Abbiamo scoperto il servizio stranieri


Ieri il Consigliere della Lega Nord, Berti, si è accorto che a Faenza abbiamo un ufficio stranieri. Ufficio che è attivo dal 1992 e che ha come finalità l’informazione e l’orientamento strategico per le politiche di integrazione e di inclusione sociale dei cittadini stranieri.


Da quando è attivo questo ufficio ha costituito e alimenta una efficiente rete di relazioni interattive e collaborative tra soggetti istituzionali, associazioni formali ed informali di cittadini stranieri, organismi del volontariato, del mondo del lavoro e delle imprese, rete divenuta patrimonio della città e ora messa a disposizione di tutti i comuni del distretto, in materia di immigrazione e di inclusione dei cittadini stranieri. Questo servizio ha consentito di affrontare, sul nascere, situazioni, che se non governate, avrebbero potuto far aumentare problematiche e tensioni sociali.

L’ufficio si occupa di:

  • legislazione in materia di immigrazione;
  • modalità di ingresso e permanenza stranieri in Italia;
  • procedure di rilascio e rinnovo di permesso di soggiorno;
  • cittadinanza;
  • ricongiungimento familiare;
  • modalità per accedere al mercato del lavoro e della casa;
  • opportunità formative (corsi di formazione professionale, corsi di lingua italiana, scuole pubbliche, ecc.);
  • attività culturali e associative presenti sul territorio.

Inoltre costituisce un osservatorio per il monitoraggio dei flussi immigratori nel distretto faentino e di raccordo con le attività progettuali sull’immigrazione dei Comuni associati e degli Enti pubblici e privati della Provincia di Ravenna.

Se il consigliere del carroccio si fosse un momento fermato a ragionare sull’utilità del servizio stranieri forse ne avrebbe capito l’importanza e l’utilità, invece di urlare slogan volti a far indignare piuttosto che a costruire qualcosa.

Noi pensiamo invece che sia un importante strumento di integrazione, un primo punto dove gli stranieri, che giungono sul nostro territorio, possano informarsi innanzitutto dei diritti, ma anche dei doveri che gli spettano e che devono osservare.

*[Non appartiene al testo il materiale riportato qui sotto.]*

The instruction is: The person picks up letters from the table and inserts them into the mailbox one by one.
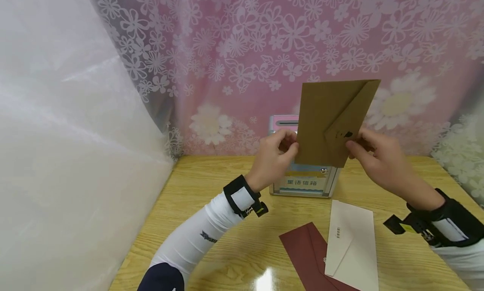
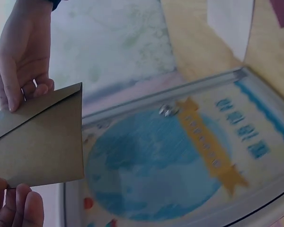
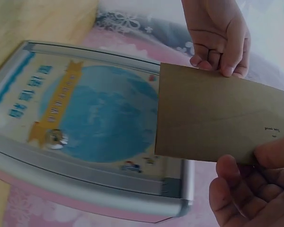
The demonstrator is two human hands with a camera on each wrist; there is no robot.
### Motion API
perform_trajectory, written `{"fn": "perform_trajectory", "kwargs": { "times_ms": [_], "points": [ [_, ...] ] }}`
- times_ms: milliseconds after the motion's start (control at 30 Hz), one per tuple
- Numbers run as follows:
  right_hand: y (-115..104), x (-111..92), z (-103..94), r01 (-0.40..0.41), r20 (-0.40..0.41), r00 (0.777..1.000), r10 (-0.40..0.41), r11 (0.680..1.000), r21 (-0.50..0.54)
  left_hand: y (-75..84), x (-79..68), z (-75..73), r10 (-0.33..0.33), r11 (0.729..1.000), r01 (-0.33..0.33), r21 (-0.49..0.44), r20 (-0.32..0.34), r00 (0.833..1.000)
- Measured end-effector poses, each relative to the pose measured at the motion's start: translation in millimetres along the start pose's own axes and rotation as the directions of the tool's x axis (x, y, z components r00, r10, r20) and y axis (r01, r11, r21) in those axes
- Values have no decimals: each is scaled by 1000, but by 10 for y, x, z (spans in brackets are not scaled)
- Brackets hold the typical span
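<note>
A brown kraft paper envelope (image 1: pixel 321 114) is held upright between both hands, its flap side towards me with a small dark mark near the flap tip. My left hand (image 1: pixel 273 160) pinches its left edge low down, thumb in front. On the opposite edge, my right hand (image 1: pixel 382 162) grips it between thumb and fingers. Behind the envelope stands a letter box (image 1: pixel 302 183) with a pink top and a slot. The envelope hides much of its front in the head view. A blue oval, an orange ribbon and a small metal lock (image 3: pixel 56 139) show on that front in the right wrist view.
On the wooden table (image 1: pixel 211 177), a cream envelope (image 1: pixel 357 244) overlaps a dark red envelope (image 1: pixel 304 251), both nearer to me than the box. A pink floral curtain (image 1: pixel 234 64) hangs behind; a whitish sheet (image 1: pixel 75 156) borders the left side.
</note>
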State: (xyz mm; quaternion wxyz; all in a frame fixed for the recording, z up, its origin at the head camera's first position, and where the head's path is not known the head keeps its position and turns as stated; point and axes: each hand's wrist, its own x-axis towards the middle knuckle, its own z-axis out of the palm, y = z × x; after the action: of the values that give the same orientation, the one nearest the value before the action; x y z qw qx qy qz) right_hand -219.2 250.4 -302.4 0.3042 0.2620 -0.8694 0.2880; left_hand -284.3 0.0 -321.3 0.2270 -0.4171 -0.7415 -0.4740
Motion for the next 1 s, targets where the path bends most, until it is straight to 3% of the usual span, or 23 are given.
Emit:
{"fn": "perform_trajectory", "kwargs": {
  "times_ms": [167, 400, 733, 1000],
  "points": [
    [-95, 220, -88, -14, 9, 1000, 14, 1000, -4, 34, 219, -150, 46, 998, -44, 36, -64, 997],
    [-167, 458, -182, -8, -18, 1000, 8, 1000, -7, 74, 449, -307, 100, 991, -92, 100, -76, 992],
    [-38, 771, -166, -10, -62, 998, 8, 1000, -24, 0, 690, -335, 23, 990, -10, 140, -93, 995],
    [137, 857, -57, -34, -69, 997, 34, 999, 0, -107, 768, -291, -64, 986, 79, 150, -102, 993]
  ]
}}
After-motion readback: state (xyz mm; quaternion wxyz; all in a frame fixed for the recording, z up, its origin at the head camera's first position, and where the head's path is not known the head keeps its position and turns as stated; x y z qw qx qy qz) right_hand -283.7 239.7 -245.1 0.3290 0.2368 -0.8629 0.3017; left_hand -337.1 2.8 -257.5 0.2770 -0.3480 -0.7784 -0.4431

Fornisce importanti informazioni circa gli aspetti burocratici legati allo status di immigrato e gli adempimenti da compiere. E’ fondamentale inoltre perchè funge da raccordo con il mondo del lavoro e orienta sulle opportunità formative, una per tutte l’insegnamento della lingua italiana.

Crediamo quindi che sia un tassello fondamentale per l’integrazione, per far si che il nuovo residente sia cosciente della realtà in cui vive, di usi e di costumi, di tradizioni e di cultura, pone le basi perchè si senta e venga percepito come parte del contesto cittadino.

Infine in merito al tema dei ricongiungimenti familiari, ricordiamo che esiste una legge che ne definisce le modalità di accesso, non è quindi di certo una prerogativa del Comune, diverso invece è fornire informazioni sul funzionamento e sulle modalità di accesso a questo istituto.

Occorrerebbe anche prendere visione e magari  leggere il progetto del servizio dove è evidente che si richiede un impegno ben diverso da quello percepito dal consigliere e che giustifica il corrispettivo previsto, ma questo “raffredderebbe” la polemica politica. Sulla procedura di gara, sottolineiamo che il bando è stato fatto nel pieno rispetto della normativa vigente e ha visto l’interesse anche di altre aziende oltre a RicercAzione (l’attuale gestore del servizio).

Il connubio tra ideologia e ignoranza (non conoscenza) sono pericolosi ancora di più quando ne viene fatto un uso politico, facendo leva sull’astio delle persone che vengono affascinate più dagli slogan che dalla realtà.